The reason I'm spending so much time thinking about how advertising works is that I enjoy doing it.

Nothing particularly deep, mystical, captivating or even all that serious about it.

I've got the time to devote and I know what it consists of, since I was present at the birth of the internet and of the web (it only dates back to the early nineteen-seventies and mid nineteen-nineties respectively,) and I was a "propeller-headed" "bad boy" (something I'm sure many a caring mother was very conflicted about, being both a "good provider" and a "dangerous type," ["a hot, horny lunatic with a good job," is how one girlfriend from that time described me, {until my first wife took me out of general circulation.}])

My father was, amongst his few careers, an advertising manager for "Merck Sharpe & Dohme" a company that later became "Merck Frosst" and, in the 'States, is now known as the pharmaceutical giant "Merck."

Growing up in the sixties and being dragged to my father's work place, I did what every other dutiful, inquisitive kid did, played with the office equipment and paid attention.

Being of "Martian" character, I did what any other self-respecting propeller-headed geek would do and learned "everything", absorbing by osmosis things that I'm sure my father would have been mortified if he knew that I knew.

But having survived a small, runty childhood to puberty amongst my old "school friends", I had learned the importance of shutting the hell up, keeping my senses open and paying attention.

Since I didn't know what would be important later, I soaked everything up like a sponge mop. A lot of that is crud off of the dirty floor, but sometimes people "spill things."

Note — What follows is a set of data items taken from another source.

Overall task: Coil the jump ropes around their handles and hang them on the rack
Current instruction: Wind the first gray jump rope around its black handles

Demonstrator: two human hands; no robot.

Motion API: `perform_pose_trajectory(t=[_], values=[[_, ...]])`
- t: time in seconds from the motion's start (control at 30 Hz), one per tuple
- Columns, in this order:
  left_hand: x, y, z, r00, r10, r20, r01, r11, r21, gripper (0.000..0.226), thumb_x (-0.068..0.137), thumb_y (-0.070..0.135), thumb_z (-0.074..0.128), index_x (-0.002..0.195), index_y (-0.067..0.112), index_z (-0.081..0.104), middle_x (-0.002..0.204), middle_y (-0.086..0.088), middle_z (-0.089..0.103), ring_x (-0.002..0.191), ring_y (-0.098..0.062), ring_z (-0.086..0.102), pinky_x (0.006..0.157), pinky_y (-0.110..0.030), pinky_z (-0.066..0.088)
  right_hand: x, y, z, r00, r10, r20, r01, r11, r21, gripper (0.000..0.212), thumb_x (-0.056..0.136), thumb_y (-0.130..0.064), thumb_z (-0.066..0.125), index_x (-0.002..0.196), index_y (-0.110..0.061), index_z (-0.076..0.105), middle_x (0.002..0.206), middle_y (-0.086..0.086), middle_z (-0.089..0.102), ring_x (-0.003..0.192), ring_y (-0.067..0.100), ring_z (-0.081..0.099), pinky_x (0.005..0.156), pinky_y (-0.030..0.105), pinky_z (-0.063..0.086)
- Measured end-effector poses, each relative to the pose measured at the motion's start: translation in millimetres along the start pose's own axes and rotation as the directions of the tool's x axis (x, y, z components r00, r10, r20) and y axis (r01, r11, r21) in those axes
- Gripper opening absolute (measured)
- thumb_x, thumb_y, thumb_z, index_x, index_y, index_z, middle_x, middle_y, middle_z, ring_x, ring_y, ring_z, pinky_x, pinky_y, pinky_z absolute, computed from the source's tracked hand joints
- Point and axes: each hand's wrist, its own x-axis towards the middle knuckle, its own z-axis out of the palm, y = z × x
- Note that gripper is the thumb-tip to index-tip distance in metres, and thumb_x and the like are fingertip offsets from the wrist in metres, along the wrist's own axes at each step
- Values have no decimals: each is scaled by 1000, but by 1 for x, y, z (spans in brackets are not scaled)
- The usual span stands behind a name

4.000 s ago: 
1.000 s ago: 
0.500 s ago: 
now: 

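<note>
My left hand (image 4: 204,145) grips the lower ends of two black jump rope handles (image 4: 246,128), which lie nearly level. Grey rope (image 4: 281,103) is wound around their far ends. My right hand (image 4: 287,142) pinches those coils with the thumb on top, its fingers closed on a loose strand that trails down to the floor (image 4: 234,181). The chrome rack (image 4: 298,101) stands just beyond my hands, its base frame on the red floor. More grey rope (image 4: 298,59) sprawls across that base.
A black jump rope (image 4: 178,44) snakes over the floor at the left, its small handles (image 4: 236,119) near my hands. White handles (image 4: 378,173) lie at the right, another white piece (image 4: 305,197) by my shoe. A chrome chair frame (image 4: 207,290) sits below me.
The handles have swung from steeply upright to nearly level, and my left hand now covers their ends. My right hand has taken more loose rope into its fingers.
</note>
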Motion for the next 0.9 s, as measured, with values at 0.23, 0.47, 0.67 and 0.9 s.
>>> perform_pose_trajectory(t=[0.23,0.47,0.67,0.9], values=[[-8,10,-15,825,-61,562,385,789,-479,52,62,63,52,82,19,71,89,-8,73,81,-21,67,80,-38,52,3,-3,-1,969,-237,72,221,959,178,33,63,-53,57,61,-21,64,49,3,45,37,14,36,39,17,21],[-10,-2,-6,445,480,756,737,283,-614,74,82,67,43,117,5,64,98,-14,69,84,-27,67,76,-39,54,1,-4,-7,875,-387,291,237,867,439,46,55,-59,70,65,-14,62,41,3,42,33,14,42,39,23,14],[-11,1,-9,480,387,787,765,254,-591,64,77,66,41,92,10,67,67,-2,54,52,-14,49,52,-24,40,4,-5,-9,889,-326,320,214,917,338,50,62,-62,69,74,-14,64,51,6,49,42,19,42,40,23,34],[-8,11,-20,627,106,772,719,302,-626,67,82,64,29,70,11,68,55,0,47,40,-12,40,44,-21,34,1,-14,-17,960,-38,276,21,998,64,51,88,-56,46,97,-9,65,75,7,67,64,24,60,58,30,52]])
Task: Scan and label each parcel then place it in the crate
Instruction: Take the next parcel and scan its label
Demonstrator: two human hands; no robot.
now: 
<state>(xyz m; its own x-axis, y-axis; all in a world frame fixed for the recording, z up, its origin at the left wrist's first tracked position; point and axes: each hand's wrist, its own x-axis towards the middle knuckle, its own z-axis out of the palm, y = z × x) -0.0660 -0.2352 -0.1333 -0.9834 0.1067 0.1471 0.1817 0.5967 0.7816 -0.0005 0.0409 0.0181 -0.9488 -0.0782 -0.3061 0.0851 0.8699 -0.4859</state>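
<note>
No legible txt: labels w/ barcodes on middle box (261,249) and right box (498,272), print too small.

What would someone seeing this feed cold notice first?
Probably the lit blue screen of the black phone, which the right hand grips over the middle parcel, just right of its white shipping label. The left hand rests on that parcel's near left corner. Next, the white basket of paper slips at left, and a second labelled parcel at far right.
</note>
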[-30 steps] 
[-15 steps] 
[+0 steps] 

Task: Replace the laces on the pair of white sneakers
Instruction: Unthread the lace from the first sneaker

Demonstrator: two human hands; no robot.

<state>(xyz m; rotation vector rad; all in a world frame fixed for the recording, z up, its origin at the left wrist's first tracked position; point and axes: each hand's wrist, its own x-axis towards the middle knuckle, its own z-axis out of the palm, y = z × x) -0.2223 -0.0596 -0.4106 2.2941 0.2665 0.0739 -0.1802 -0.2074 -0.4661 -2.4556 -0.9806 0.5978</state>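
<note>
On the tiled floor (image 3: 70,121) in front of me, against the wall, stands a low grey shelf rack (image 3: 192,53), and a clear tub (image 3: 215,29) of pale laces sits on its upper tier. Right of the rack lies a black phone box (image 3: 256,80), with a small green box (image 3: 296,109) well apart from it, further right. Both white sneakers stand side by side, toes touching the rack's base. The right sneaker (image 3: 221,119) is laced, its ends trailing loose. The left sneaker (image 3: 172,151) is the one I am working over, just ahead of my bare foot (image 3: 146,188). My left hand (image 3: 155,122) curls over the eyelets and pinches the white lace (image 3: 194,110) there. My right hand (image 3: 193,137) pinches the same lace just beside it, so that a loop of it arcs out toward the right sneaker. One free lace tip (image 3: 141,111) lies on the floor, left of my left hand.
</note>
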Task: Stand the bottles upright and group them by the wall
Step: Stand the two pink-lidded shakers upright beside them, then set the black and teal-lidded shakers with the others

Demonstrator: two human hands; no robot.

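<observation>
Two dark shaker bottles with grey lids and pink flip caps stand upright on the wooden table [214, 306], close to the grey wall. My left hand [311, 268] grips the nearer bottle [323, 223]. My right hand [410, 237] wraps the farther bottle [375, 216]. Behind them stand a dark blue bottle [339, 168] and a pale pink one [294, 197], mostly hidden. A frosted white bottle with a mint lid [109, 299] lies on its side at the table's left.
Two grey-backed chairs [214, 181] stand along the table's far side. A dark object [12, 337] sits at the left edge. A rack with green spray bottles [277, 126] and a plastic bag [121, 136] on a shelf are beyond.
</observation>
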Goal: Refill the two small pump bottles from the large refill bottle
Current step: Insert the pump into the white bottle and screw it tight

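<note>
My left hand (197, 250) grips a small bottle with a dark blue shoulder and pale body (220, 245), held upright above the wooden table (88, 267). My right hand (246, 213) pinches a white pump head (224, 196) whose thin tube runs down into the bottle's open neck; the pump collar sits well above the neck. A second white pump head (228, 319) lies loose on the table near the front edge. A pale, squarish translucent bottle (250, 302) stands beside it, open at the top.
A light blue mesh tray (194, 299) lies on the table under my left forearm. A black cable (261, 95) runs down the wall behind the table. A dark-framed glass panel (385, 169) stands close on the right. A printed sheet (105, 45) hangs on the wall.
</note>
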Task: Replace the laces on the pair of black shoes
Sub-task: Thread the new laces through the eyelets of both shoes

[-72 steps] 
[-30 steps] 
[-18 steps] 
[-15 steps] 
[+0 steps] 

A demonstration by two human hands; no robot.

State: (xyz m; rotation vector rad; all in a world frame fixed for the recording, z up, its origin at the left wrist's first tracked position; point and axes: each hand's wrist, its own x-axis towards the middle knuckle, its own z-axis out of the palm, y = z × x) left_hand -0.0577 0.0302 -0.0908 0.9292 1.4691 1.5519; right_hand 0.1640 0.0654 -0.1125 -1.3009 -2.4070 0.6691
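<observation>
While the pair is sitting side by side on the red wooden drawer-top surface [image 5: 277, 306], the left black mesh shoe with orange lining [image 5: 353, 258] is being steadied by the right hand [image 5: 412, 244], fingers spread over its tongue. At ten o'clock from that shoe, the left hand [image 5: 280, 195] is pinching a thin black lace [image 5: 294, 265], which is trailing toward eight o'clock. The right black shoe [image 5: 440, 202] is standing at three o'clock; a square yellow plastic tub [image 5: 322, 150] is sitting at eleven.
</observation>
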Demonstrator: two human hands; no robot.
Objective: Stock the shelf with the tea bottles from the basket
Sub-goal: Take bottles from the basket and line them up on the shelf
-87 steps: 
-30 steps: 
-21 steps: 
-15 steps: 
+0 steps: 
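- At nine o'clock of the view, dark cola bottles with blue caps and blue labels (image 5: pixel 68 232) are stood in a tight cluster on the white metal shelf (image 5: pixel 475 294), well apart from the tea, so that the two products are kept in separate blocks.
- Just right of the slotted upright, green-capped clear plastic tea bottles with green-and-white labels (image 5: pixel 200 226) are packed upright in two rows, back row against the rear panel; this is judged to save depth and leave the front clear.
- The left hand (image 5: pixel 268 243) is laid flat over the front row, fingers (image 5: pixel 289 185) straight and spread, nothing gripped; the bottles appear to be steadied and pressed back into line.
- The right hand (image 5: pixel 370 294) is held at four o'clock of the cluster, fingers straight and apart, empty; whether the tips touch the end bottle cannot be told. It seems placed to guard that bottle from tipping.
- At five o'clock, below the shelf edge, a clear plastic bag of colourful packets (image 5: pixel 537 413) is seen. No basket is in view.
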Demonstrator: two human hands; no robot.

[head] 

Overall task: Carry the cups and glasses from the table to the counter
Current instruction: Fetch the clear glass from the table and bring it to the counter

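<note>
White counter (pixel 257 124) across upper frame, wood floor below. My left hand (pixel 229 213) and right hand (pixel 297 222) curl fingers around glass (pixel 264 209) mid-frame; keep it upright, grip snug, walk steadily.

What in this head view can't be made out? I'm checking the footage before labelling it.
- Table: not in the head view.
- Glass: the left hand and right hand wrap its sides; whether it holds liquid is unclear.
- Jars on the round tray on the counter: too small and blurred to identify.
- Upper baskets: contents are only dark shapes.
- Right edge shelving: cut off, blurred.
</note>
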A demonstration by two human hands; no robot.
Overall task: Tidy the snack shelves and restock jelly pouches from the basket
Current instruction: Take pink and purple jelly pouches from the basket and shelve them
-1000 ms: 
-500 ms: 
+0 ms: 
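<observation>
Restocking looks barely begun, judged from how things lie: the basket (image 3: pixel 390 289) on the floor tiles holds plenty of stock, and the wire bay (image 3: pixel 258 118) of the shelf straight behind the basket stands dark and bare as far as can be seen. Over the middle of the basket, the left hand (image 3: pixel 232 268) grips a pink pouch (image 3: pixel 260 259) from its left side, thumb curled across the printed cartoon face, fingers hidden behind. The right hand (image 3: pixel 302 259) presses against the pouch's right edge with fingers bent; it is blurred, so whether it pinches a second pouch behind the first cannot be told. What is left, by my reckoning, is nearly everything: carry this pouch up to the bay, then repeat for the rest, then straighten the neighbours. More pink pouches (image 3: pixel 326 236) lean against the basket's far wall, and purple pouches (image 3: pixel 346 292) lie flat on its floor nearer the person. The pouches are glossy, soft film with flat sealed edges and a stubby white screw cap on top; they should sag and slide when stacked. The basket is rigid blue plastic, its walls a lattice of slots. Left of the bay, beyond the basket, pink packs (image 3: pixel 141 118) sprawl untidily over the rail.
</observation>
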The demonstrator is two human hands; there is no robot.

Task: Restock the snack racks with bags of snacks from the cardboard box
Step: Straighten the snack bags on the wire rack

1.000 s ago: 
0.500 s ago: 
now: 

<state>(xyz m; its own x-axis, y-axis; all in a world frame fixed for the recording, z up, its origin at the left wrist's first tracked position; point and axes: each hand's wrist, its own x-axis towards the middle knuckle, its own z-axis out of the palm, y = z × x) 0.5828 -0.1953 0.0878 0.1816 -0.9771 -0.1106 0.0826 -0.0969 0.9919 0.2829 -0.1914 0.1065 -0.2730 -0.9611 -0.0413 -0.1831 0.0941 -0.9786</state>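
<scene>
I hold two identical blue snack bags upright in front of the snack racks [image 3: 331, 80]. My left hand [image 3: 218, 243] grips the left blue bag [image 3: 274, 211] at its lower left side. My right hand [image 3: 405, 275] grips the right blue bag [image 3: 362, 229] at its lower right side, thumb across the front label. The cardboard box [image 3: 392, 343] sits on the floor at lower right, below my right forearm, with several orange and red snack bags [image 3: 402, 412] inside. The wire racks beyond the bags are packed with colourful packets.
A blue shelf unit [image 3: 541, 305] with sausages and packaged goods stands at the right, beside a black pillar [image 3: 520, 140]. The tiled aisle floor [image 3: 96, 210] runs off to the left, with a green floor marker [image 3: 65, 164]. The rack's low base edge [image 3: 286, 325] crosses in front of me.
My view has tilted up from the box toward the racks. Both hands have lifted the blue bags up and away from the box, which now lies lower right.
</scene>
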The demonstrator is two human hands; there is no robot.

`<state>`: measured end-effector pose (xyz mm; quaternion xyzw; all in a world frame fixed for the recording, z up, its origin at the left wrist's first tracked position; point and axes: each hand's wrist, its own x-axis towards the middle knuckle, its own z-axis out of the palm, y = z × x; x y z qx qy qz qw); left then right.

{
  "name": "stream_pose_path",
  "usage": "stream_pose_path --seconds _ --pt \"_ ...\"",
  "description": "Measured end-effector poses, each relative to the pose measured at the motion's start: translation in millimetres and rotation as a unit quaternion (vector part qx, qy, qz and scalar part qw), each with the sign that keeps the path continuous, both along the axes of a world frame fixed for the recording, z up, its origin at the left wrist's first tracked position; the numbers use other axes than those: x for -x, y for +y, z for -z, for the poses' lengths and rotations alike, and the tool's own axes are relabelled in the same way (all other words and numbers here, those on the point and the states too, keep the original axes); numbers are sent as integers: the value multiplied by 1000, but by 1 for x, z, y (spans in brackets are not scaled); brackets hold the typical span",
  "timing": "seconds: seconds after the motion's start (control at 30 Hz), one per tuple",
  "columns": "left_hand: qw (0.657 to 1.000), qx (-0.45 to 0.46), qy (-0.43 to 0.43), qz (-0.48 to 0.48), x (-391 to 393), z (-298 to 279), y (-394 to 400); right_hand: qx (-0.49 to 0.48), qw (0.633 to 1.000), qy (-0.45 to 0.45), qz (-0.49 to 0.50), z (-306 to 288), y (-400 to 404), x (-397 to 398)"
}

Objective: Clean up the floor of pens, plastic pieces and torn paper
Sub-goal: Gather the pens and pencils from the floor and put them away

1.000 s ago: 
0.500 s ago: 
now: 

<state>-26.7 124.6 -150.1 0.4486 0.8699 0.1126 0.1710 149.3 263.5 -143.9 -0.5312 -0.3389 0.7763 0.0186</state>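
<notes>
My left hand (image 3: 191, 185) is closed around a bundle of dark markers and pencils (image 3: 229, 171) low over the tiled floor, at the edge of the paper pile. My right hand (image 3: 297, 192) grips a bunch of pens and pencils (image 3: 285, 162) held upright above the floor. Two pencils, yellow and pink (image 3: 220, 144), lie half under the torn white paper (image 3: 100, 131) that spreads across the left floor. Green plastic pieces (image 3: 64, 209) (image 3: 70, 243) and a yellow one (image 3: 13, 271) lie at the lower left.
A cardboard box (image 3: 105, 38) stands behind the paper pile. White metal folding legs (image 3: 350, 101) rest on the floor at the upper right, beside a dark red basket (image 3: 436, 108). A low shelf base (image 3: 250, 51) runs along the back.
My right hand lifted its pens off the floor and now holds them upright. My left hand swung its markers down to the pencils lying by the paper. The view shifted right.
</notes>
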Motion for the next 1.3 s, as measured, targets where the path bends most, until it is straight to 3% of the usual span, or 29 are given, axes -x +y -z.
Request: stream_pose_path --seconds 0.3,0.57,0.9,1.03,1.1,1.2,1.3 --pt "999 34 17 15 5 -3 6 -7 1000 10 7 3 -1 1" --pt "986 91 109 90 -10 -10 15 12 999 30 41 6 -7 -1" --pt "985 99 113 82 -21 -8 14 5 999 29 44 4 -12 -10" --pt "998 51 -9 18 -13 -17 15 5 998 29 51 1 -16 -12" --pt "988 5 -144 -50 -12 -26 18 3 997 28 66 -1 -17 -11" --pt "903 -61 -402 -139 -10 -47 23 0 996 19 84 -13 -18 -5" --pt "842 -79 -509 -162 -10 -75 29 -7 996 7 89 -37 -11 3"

Later, when I grew a foot in height in a year, bulked up and become quite able of defending myself, I kept the habits that had served me so well and started to enjoy being the "dangerous, hot-looking" geek. Nobody looked past the "dangerous, hot looking" so I could be as smart as I liked.

After a few years diverting my attentions into music, I went back to school to learn "math 'n physics" and pick up computing.

So here I am with a geek's brain, a childhood edumacation in media and advertising, a few years in the music business, thirty years in computing and "in on the ground floor" of the internet. I love to think about all of this stuff.

Now my MS has unfortunately provided me with the time and the opportunity to think about it.

---- "Sleep Marching" by: "Jim Fidler" http://www.jimfidler.com/

"Conclusion:"

I think I have something here.

Apart from broadcast solutions which have their own demographic imperatives, "niche advertising" in the internet age comes in two flavors:

  1. You know what you want so you turn the search engines loose...
  2. You are in a situation where you may not realize that not only is there something "off" (like having MS,) but that there's something that has been done for it.

That's where podcasting can step in.

Of course its starting with "preaching to the converted".

But as the wider world come into contact with it, it just makes so much damn sense.

I'll be happy if I can convert some of "you" to the same vision (of using "iTunes" [ http://phobos.apple.com/WebObjects/MZStore.woa/wa/viewPodcast?id=120932170 ]) but going back to the "site" [ http://www.MSBPodcast.com ] to catch the YouTube videos I have selected.

I'll be even happier to get some sponsors to use the model I'm creating for this podcast to advertise their goods and services.